The parade is separated into the saki-matsuri (former parade) and ato-matsuri (latter parade), and the 3 days prior to each parade are called the yoiyama. The yoiyama events for the saki-matsuri are held on July 14th-16th, with paper lanterns on the yamaboko floats being lit up and goods such as charms and folding fans being sold. In addition, boarding passes are sold so that you can ride on the floats during the yoiyama only. On the 15th and the 16th, the streets are closed off to automobile traffic, so many people enjoy the street stalls that are set up. On the day of the saki-matsuri, the 17th, 23 yamaboko floats depart at 9 a.m. from the Shijo-Kawaramachi area, and the Shimenawa-kiri event at Shijo-Fuyacho and the Tsuji-mawashi event where the floats are turned at every intersection are the biggest highlights. From 4 p.m. on the same day, the Shinko Festival is held and 3 portable shrines (mikoshi) from Yasaka Shrine are paraded through Kyoto until about 8 p.m. Events for the ato-matsuri are held on July 21st-23rd, and although street stalls are not present, at the ato-matsuri on the 24th, 10 floats start from Karasuma-Oike and go on a course that is the reverse for that of the saki-matsuri. The spectacle of these giant yamaboko floats, reaching up to a maximum of 12t, parading through the streets of Kyoto is amazing. The saki-matsuri which is the livelier of the two parades is a great event that cannot be missed.

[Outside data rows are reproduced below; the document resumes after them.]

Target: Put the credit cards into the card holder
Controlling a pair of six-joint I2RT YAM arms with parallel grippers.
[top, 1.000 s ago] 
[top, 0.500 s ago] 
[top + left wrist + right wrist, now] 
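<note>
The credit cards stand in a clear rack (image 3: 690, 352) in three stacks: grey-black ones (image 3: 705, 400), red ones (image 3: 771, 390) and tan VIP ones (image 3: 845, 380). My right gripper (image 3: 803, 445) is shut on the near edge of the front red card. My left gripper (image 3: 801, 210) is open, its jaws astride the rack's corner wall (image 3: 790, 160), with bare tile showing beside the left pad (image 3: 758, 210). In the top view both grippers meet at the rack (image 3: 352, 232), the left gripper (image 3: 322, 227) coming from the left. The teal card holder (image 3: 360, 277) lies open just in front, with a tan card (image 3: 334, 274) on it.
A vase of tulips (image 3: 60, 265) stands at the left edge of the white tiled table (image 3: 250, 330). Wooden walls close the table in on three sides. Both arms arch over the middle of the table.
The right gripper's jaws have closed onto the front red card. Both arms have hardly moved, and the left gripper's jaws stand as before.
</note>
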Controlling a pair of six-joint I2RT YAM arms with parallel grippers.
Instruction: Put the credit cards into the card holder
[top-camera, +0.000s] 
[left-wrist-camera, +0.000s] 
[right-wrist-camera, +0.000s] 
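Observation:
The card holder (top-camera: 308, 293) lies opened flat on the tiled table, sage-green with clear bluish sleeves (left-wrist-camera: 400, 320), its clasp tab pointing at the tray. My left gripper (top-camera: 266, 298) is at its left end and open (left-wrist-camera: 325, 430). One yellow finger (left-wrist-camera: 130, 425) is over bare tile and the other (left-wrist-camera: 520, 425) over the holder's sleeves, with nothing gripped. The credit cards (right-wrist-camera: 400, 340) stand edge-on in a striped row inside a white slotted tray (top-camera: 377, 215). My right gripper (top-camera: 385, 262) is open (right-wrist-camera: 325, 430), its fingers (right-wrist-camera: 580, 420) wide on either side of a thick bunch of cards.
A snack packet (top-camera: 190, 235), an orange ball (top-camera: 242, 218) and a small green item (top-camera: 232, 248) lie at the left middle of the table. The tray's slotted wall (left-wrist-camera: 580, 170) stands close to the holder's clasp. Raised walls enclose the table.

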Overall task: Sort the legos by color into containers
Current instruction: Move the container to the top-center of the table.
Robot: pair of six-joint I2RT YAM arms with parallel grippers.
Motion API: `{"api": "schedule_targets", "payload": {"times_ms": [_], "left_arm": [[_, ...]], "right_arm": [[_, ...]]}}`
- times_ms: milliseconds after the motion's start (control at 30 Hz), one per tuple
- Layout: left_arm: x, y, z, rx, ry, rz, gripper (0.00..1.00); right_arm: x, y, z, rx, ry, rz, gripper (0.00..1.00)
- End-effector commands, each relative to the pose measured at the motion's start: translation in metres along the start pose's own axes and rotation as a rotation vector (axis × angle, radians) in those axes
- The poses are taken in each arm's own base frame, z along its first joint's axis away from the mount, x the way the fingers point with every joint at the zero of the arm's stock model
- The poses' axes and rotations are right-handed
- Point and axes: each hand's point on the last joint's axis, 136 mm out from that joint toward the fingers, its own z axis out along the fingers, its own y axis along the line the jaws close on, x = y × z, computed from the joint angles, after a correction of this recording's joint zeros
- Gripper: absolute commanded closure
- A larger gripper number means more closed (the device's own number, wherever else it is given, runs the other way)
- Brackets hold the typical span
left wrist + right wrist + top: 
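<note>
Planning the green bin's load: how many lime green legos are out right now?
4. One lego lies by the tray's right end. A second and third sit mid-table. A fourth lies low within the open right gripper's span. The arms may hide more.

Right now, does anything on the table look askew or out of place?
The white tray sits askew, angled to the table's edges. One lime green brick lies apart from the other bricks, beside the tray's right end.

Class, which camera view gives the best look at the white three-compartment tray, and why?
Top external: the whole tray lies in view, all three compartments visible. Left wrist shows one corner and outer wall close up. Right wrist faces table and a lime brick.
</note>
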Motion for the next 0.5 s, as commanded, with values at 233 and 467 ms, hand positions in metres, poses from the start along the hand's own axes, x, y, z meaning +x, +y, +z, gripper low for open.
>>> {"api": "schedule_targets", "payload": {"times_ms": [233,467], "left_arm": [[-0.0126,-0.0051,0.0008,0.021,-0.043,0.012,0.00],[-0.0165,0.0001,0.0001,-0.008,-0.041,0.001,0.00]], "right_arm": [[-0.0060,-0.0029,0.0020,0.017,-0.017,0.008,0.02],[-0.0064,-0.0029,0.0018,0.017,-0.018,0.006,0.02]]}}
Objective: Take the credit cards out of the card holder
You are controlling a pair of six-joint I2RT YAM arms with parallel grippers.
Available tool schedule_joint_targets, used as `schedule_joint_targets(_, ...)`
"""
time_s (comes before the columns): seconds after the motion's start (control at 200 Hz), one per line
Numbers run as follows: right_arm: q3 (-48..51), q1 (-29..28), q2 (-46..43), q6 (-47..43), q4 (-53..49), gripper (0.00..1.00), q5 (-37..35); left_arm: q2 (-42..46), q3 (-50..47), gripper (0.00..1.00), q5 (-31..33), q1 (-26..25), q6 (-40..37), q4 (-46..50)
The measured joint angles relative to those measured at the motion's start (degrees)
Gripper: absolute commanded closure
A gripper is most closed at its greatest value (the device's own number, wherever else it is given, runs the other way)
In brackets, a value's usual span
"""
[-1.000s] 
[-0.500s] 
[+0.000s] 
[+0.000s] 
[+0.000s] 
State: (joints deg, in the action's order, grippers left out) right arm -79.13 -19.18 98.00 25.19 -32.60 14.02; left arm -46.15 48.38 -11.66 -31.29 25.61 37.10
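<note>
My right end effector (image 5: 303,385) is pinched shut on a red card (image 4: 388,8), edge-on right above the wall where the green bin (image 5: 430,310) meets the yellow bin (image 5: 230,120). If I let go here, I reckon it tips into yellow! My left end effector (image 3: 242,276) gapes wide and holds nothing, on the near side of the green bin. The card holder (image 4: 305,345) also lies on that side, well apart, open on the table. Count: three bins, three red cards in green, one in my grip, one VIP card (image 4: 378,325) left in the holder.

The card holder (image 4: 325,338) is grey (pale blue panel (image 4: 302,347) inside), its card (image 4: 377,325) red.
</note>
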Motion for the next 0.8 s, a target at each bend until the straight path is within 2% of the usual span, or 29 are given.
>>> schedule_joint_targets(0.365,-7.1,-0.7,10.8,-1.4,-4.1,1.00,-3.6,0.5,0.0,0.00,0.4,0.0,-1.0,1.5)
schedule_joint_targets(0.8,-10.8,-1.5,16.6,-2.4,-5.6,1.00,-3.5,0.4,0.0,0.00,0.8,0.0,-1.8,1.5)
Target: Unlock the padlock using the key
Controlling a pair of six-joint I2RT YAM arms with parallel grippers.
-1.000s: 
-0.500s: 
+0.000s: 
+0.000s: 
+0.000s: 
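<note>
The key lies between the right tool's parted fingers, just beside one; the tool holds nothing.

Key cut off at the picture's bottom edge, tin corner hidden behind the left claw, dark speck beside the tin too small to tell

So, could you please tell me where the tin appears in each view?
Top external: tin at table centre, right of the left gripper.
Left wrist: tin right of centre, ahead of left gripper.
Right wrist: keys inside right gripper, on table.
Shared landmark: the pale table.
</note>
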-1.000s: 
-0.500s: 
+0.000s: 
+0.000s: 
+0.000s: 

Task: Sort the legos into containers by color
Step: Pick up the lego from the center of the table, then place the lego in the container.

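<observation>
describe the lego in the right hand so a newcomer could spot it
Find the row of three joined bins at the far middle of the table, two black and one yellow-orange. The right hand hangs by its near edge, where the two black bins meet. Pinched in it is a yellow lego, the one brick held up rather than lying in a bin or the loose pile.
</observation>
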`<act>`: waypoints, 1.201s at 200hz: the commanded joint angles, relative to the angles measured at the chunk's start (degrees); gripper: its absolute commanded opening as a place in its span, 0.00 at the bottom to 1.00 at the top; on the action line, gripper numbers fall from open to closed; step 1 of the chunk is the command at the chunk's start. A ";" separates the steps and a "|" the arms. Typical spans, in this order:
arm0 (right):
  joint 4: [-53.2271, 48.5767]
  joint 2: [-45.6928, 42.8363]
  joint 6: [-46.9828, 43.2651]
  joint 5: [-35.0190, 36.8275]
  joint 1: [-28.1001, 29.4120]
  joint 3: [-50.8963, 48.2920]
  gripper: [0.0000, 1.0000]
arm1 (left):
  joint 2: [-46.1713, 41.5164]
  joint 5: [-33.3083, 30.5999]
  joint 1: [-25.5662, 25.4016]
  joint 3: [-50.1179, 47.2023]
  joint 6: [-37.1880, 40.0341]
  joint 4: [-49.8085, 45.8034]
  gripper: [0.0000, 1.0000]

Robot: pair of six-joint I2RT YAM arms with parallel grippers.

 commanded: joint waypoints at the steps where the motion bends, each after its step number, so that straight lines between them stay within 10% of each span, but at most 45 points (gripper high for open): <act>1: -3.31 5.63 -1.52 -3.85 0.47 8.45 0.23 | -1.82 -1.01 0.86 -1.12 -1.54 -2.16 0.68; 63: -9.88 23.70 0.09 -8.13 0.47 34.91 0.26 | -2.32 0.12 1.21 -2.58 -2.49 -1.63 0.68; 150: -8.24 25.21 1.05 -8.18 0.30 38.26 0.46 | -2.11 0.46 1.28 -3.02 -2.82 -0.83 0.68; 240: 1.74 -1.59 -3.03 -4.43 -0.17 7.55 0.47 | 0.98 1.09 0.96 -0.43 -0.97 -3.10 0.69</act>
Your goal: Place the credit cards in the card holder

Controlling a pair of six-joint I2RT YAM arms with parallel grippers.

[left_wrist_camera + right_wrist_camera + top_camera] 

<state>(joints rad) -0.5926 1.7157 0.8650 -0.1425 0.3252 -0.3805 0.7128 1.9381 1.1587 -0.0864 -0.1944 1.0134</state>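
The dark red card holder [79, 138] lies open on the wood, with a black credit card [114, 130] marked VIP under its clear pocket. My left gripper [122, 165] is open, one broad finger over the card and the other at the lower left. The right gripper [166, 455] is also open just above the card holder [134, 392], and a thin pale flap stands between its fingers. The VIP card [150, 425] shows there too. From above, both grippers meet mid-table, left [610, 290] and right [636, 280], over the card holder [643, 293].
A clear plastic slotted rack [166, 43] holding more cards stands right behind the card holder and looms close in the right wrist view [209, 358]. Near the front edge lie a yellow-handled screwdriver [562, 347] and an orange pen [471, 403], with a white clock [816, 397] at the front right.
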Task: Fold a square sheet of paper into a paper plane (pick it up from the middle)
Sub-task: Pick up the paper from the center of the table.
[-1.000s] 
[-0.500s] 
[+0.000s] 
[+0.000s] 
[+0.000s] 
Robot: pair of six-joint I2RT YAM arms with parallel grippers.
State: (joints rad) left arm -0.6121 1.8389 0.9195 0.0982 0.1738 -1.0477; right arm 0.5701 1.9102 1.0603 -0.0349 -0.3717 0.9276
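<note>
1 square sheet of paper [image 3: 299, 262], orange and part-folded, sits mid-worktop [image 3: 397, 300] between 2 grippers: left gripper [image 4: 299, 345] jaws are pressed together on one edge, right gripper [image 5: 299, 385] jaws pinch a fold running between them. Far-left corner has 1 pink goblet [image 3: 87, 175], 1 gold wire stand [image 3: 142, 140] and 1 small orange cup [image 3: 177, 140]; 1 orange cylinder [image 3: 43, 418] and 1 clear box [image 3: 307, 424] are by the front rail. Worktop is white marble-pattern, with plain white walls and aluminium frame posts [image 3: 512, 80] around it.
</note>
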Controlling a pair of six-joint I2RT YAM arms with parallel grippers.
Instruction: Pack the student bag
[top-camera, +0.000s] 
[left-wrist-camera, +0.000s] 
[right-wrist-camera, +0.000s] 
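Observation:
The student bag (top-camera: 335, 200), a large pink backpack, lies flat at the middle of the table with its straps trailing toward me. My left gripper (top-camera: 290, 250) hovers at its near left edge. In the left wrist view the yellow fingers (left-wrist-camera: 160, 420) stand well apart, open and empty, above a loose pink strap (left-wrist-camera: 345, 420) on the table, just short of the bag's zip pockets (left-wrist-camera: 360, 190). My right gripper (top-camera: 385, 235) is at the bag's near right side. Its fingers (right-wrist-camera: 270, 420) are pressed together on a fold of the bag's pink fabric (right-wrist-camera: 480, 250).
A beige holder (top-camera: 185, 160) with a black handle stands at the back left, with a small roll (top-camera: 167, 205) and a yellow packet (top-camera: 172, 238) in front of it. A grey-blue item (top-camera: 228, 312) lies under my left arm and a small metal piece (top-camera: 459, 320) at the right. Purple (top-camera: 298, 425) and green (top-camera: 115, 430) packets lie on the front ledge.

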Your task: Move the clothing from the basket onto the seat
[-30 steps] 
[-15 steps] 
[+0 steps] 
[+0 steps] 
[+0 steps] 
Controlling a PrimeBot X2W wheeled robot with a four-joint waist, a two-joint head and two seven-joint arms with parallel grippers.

- Guidebook from Planetyze about Gion Festival
- Reviews from TripAdvisor about Gion Festival
- Tours of Gion Festival
Sanno Festival (Tokyo)
(image by flickr.com)
The Sanno Festival has a history which began from the Edo Era, and is said to be one of the Three Great Festivals of Edo alongside the Kanda Festival and the Fukagawa Festival. Under the protection of Edo Castle, it was first launched as an annual festival of Hie Shrine which garnered considerable support from the shogunate, and that tradition continues even today. The elegant and refined procession that evokes history is exactly like the world of a dynastic picture scroll. It is truly unique to have this appearance of traditionally costumed people walking through the streets in an atmosphere of a city center. It is held in alternate years with the Kanda Festival which is also one of the Three Great Festivals of both Edo and Japan, and its scale and grandeur makes the Sanno Festival the ideal celebration as one of the three great festivals representing the nation.
The Sanno Festival is held in the middle of June in even-numbered years. During the Edo Era, floats and mikoshi (portable shrines) were allowed to enter Edo Castle, and so generations of shogun enjoyed the event that was called the Tenka Festival. The Jinkosai which is the procession of 500 people garbed in ancient court costumes is the biggest highlight of the Sanno Festival. The 300m festival parade is beautifully rich in pageantry with its series of ornamented floats and mikoshi. Departing from Hie Shrine in Akasaka, the procession winds itself through Tokyo Station, Nihonbashi, Ginza and other districts in the heart of the city and stops off at the Imperial Palace. During the long period of the festival which lasts for about 10 days, there is a variety of lively events held such as “The Children’s Festival” that prays for good health and growth for children as represented by kids wearing traditional costumes, the “Kagurabayashi” featuring traditional entertainment, and tea ceremonies. With these dignified yet friendly events, this is the perfect opportunity to get a feel of Japan while easily enjoying a festival.